Word Pattern

Given a pattern string and a space-separated string s, determine if s follows the same pattern. Each pattern character maps to exactly one word, and no two characters map to the same word.

Function signature

func WordPattern(pattern string, s string) bool

Inputs / outputs

• pattern: pattern of characters.
• s: space-separated words.
• Return: true if the pattern matches, else false.

Example

pattern = "abba", s = "dog cat cat dog"
Output: true

pattern = "abba", s = "dog cat cat fish"
Output: false

Constraints

• 0 <= len(pattern) <= 100_000
• s contains words separated by single spaces.

Core idea (near-solution)

You need a bijection between pattern characters and words.

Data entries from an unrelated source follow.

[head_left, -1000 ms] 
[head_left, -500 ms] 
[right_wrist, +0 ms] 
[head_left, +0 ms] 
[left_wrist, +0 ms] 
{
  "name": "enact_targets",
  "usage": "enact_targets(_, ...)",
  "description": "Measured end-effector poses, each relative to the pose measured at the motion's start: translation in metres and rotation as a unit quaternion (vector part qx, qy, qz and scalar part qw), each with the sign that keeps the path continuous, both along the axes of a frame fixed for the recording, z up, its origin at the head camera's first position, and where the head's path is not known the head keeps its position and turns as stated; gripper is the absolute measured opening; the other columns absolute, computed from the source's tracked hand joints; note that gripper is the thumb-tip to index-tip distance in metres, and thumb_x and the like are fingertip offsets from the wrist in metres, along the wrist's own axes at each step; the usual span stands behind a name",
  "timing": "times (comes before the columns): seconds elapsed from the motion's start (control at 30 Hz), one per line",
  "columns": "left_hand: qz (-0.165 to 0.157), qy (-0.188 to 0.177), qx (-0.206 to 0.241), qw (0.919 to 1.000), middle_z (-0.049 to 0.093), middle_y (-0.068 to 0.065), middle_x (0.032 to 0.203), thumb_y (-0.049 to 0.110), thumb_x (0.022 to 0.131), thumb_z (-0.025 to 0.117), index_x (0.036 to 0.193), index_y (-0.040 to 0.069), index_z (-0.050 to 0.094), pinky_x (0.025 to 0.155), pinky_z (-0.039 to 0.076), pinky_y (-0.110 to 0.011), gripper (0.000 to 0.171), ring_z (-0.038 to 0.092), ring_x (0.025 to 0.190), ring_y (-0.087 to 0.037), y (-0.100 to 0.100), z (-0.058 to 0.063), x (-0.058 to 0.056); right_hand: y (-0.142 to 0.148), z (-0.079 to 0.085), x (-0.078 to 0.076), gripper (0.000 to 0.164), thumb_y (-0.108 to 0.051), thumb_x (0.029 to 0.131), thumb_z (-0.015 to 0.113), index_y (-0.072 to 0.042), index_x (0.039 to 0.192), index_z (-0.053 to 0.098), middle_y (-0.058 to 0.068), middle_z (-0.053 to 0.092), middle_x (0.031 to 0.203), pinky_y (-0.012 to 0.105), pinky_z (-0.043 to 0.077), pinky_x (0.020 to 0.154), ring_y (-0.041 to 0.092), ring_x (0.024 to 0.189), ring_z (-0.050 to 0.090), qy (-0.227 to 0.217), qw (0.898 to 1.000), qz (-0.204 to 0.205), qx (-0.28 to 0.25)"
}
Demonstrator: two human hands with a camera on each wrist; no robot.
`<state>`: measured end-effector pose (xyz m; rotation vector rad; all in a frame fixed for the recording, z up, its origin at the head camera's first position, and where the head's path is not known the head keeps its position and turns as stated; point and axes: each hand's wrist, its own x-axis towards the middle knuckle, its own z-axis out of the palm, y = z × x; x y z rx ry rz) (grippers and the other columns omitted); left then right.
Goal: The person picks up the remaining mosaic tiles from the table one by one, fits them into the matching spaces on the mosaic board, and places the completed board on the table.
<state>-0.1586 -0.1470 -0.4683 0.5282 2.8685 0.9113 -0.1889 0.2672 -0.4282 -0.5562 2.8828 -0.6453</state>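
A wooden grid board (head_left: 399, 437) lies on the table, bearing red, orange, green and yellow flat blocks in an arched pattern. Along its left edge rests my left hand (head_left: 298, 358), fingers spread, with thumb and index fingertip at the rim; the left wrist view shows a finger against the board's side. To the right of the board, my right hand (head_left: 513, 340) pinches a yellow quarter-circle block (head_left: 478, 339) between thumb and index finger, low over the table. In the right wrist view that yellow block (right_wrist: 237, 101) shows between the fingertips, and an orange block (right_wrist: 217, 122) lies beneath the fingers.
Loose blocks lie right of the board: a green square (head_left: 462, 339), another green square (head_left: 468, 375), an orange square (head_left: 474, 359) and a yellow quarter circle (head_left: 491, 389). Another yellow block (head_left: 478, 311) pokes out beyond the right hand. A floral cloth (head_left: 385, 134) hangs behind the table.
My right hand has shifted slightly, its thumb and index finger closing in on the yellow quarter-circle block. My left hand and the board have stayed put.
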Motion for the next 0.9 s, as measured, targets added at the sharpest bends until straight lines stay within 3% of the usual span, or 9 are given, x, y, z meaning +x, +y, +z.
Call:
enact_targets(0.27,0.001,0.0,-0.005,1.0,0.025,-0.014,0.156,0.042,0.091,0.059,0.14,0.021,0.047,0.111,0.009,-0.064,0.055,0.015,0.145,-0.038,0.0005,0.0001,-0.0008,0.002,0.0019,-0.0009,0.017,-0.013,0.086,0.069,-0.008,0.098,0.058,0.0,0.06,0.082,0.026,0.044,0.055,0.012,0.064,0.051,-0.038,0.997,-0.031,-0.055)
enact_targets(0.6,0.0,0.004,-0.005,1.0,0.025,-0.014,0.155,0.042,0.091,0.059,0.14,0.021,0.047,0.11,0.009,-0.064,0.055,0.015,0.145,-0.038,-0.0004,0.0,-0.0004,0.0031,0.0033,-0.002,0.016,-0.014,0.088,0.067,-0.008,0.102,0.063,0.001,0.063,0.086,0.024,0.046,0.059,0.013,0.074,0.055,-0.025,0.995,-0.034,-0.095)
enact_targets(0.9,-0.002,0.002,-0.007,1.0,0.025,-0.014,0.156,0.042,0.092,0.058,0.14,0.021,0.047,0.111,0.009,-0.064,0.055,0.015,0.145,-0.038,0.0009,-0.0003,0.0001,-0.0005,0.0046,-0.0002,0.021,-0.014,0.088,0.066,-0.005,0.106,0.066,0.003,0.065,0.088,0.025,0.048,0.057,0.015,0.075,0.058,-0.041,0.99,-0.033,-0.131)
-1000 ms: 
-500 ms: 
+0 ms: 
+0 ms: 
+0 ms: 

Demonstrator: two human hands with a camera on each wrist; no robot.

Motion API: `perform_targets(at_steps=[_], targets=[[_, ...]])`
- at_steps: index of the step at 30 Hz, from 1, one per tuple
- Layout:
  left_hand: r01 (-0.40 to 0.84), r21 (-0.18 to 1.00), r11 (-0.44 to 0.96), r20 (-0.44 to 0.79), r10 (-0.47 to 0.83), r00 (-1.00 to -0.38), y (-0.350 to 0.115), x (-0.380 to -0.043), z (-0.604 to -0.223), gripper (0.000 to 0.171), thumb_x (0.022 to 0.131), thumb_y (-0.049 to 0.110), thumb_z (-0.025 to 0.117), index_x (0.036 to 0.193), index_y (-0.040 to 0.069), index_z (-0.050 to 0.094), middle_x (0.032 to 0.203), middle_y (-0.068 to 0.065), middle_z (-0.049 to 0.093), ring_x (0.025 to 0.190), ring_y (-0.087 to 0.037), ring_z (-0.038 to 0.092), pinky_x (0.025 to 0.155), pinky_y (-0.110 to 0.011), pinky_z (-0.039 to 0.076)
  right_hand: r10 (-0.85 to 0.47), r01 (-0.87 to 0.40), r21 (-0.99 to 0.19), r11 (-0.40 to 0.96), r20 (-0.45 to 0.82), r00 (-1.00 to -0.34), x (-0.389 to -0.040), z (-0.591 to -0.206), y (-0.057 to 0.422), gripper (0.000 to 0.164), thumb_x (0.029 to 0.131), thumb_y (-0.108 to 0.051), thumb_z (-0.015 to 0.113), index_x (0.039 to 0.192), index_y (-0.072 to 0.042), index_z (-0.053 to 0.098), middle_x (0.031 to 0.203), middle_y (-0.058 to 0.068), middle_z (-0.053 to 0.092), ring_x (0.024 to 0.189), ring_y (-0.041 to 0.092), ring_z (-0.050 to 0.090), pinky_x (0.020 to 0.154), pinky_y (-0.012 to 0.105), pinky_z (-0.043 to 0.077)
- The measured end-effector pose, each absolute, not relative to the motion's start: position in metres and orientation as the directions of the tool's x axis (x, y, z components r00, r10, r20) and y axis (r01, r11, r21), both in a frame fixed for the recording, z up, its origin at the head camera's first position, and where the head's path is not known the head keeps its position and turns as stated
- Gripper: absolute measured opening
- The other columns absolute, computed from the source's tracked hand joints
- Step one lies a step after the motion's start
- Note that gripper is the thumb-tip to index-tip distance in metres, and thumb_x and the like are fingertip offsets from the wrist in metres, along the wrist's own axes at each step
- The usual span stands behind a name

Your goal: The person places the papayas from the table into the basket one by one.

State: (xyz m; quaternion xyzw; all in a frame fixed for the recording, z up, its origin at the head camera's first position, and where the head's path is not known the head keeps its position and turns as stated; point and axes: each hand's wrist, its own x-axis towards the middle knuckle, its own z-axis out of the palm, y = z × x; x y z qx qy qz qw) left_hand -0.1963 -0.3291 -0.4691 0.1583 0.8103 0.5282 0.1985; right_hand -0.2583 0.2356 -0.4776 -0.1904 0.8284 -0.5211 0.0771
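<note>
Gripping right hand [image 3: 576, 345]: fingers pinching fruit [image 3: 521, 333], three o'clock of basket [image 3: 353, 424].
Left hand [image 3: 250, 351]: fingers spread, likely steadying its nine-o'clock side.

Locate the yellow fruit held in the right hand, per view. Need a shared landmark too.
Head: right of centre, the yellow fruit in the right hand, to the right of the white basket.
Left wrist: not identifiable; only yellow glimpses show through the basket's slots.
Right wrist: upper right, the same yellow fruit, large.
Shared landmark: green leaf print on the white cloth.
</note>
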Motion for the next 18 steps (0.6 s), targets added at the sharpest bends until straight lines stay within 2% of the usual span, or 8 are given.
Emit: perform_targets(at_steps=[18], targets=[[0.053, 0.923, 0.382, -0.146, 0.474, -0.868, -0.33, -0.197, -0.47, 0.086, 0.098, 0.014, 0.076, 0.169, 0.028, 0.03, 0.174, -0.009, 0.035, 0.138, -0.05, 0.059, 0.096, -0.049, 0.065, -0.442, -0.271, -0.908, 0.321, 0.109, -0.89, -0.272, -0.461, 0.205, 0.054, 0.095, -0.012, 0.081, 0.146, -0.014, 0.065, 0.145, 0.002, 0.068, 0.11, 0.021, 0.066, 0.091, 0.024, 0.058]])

Track both directions:

• char -> word
• word -> char

Invariant: existing mappings must match whenever a character/word repeats.

Algorithm (step-by-step)

1. Split s into words.
2. If counts differ, return false.
3. Iterate over positions:
   • If pattern[i] is mapped, ensure it maps to the current word.
   • If word is mapped, ensure it maps back to pattern[i].
   • Otherwise, record both mappings.
4. Return true.

Correctness sketch

• Invariant: existing mappings must match whenever a character/word repeats.
• The map counts/associations are updated consistently per element.
• Lookups use this exact state, so decisions are based on full prior data.
• Therefore the result is correct for the entire input.

Trace (hand walkthrough)

Example input:
pattern = "abba", s = "dog cat cat dog"
Output: true

pattern = "abba", s = "dog cat cat fish"
Output: false

Walk:
- "abba" vs "dog cat cat dog": map a->dog, b->cat; reverse map ok -> true
- "abba" vs "dog cat cat fish": a->dog, b->cat; last word fish != dog -> false

Pitfalls to avoid

• Only mapping one direction.
• Ignoring mismatch in word count.

Complexity

• Time: O(n)
• Extra space: O(n) for maps.

Implementation notes (Go)

• Split by spaces and check the word count matches pattern length.
• Maintain two maps to enforce bijection.